Jake Gyllenhaal gets to don the “fishbowl” as Quentin Beck, the interdimensional savior of Venice when a giant water monster surfaces to try to destroy the city.  Peter Parker (Tom Holland) happens to be there at the time, as he has traveled to Europe for a week-long class trip. Peter, of course, is gifted with superhero powers, but doesn’t have the “great responsibility of other incarnations of the character, and would rather just be a teenager and do teenage things, like trying to find a way to express his feelings to his major crush, MJ (Zendaya), doing it atop the Eiffel Tower..  With the Avengers in a sort of disarray, Nick Fury (Samuel L. Jackson) assembles Beck, dubbed in the press as Mysterio, with Spider-Man who sees the new hero as a surrogate mentor to live up to in the wake of Tony Stark’s demise,  in order to stop future scary elementals from coming out of the woodworks again to destroy a major city. Jon Watts directs this MCU release.
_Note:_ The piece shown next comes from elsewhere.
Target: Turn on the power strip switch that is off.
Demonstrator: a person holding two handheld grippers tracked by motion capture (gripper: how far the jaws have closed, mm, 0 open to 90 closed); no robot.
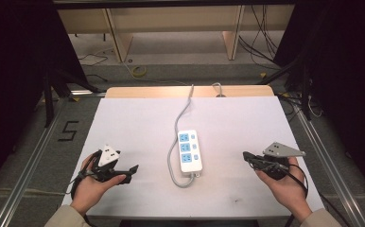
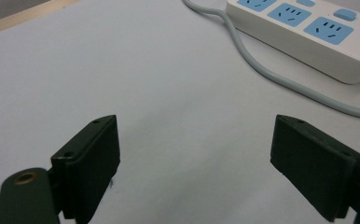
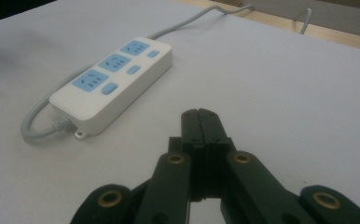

The Dead Don’t Die (2019) | Jim Jarmusch

After the Earth’s rotation is disturbed due to environmental fallout resulting from “polar fracking”, strange natural phenomena begin occurring all over the globe, including, in one area at least, the dead coming back to life to feast on the living. Bill Murray stars in his second zombie comedy as Cliff Robertson, the chief of police for the small, Mayberry-esque town of Centerville. He, along with his partner in fighting very little crime, officer Ronnie Peterson (Adam Driver) find themselves having to deal with the gruesome deaths they uncover, coming to the realization that things may not end well for themselves or their community if they don’t take decisive action. Jim Jarmusch writes and directs. Tilda Swinton, Steve Buscemi, Danny Glover, Iggy Pop, Selena Gomez, and RZA also appear in this zombie comedy.

I Am Mother (2019) | Grant Sputore

n this thoughtful sci-fi film, Clara Rugaard plays a young teenager we only hear referred to as ‘daughter’ by ‘mother’, who is has an android body with a soothing woman’s voice (Mother’s finished voice-over acting provided by Rose Byrne). We soon come to find that Mother is an artificial intelligence robot that works within a facility that is raising children in order to learn how to properly nurture them to adulthood, for the purpose of one day repopulating the contaminated Earth that lies outside of their safe enclosure in this post-apocalyptic tale. Daughter is the only living human in the facility, though Mother says that her family, which is a collection of human embryos currently being kept on tap, can be born and raised using a quick-gestation technology that we see Daughter produced from when the time comes. Hilary Swank also appears in a supporting role in this film directed by Grant Sputore.